1

I am trying to use pip to install libraries into a Python virtualenv, which resides on an AWS EMR master node. For some reason, sudo pip works fine, but non-sudo pip silently fails.

Some background:

  • I am launching an EMR cluster with version emr-5.19.0.
  • I am SSHing into the master node, which uses Amazon Linux AMI 2018.03.
  • By default, this OS has both Python 2.7 and 3.4 installed.
  • I created a new virtualenv, based on the already-installed Python 3.4.
  • I activated my new virtualenv, and verified that all paths point to my venv installation (not to the global Python installation), e.g. which python, which pip all look correct.

So, I create and activate my virtualenv as follows:

cd /home/ec2-user/my_app
virtualenv --python=python3.4 venv
source venv/bin/activate

This works. Next, I try to install a sample library as follows:

pip install numpy

The output is:

Collecting numpy
Installing collected packages: numpy
Successfully installed numpy-1.16.0

However, despite the output claiming success, import numpy produces an import error, and numpy doesn't show up in pip list or pip freeze. I have even drilled into path/to/venv/lib/python3.4/dist-packages and verified no numpy directory gets created.

Sadly, this does work:

sudo path/to/venv/bin/pip install numpy

The problem is: I don't want to use sudo, because that would defy best practices. However, it seems like most people are using sudo for this task (examples here and here), so perhaps this is just a requirement in an EMR environment?

Note: This issue only happens for some libraries. For instance, pyspark and geocoder install fine, but numpy and pandas silently fail.

Chris Cugliotta
  • 119
  • 2
  • 3
  • You need to show how you are running the code that imports numpy. Most probably, you are not doing so inside the virtualenv where you installed it. – Daniel Roseman Jan 22 '19 at 17:16
  • It may depend on the numpy libs being linked from lower system levels. – eagle33322 Jan 22 '19 at 17:16
  • python -m venv may be an updated version vs standalone virtualenv – eagle33322 Jan 22 '19 at 17:17
  • @DanielRoseman, I am confident my code was running 'inside' my venv, because I launched an interactive Python shell by calling the venv binary directly. From there, I simply tried `import numpy`, `import pyspark`, etc. FYI, I ended up solving this issue. Please see my answer posted below. – Chris Cugliotta Jan 22 '19 at 18:08

1 Answers1

2

I ended up figuring this out: pip was (sometimes, but not always) placing modules in a particular directory that wasn't on the Python path! This appears to be a known bug between Amazon Linux and pip.

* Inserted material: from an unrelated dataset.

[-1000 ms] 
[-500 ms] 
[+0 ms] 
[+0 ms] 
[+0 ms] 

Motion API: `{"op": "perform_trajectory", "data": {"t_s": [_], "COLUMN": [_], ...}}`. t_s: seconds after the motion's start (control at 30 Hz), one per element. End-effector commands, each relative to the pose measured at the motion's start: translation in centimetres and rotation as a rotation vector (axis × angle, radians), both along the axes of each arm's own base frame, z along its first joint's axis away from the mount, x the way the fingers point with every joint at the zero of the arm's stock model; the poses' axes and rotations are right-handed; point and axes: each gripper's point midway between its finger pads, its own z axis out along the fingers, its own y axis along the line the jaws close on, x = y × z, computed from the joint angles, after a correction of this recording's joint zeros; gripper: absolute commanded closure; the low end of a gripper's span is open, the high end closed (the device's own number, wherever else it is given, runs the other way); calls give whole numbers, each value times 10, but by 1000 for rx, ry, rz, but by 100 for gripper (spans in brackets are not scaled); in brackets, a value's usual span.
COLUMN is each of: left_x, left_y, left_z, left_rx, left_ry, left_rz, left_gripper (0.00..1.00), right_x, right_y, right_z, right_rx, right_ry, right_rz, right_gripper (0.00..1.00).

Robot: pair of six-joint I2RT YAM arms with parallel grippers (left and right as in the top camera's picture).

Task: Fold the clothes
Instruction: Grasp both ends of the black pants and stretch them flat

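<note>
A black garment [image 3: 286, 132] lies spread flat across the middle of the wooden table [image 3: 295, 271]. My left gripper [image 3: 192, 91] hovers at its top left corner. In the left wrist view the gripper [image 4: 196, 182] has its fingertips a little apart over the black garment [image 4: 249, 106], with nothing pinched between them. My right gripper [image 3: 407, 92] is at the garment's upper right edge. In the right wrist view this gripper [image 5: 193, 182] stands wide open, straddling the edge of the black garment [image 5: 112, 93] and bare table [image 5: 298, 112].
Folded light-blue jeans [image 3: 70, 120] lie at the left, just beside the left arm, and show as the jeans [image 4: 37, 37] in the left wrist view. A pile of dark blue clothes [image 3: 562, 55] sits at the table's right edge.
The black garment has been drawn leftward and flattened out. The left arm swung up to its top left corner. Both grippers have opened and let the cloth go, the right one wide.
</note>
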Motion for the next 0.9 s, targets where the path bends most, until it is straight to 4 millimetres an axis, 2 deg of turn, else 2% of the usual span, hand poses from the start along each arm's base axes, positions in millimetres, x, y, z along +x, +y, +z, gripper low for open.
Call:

For instance, numpy was getting placed at:

path/to/venv/lib/python3.4/dist-packages/numpy

However, pyspark was getting placed at:

path/to/venv/lib64/python3.4/dist-packages/pyspark

The latter directory is on the Python path, but the former was not. This is why import pyspark worked, but import numpy did not. We can force pip to install libraries into the appropriate directory as follows:

pip install numpy --target='/path/to/venv/lib/python3.4/dist-packages'

The command above solves my issue.

Chris Cugliotta
  • 119
  • 2
  • 3